Task statement: Give again, unaltered, the lines of the listing below that run from the line having "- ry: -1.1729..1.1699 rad" through the line having "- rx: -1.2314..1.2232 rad".

___ Data extract ___

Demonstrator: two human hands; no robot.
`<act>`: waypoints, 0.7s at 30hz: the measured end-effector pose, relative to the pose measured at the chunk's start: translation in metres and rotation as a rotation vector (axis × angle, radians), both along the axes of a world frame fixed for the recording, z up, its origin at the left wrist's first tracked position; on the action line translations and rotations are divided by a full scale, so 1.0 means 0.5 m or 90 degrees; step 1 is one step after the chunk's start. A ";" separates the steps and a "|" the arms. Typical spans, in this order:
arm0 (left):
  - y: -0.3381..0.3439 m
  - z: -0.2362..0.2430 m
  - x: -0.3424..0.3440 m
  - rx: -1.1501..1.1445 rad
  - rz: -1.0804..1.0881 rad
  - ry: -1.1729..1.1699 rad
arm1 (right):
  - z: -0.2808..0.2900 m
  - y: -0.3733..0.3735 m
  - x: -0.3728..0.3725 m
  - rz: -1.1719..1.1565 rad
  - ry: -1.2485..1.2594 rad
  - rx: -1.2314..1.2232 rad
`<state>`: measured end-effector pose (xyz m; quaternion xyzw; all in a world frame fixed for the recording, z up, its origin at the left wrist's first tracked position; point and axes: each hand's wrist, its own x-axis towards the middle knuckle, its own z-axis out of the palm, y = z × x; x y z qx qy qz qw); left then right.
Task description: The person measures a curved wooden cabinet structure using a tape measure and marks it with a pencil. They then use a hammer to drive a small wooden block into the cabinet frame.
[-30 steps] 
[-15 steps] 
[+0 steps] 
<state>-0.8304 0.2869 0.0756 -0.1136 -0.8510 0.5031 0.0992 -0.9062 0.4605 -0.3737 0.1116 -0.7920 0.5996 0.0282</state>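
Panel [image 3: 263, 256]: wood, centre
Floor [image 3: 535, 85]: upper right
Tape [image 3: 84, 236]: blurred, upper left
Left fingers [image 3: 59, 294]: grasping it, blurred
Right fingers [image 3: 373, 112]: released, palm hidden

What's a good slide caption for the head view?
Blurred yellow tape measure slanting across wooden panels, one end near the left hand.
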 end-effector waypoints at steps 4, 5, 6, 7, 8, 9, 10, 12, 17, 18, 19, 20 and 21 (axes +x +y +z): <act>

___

Answer space:
  - ry: -1.1729..1.1699 rad
arm1 (right):
  - z: -0.2808..0.2900 m
  - y: -0.3733..0.3735 m
  - x: -0.3728..0.3725 m
  - rz: -1.1719..1.1565 rad
  - ry: -1.2485..1.2594 rad
  - rx: -1.2314..1.2232 rad

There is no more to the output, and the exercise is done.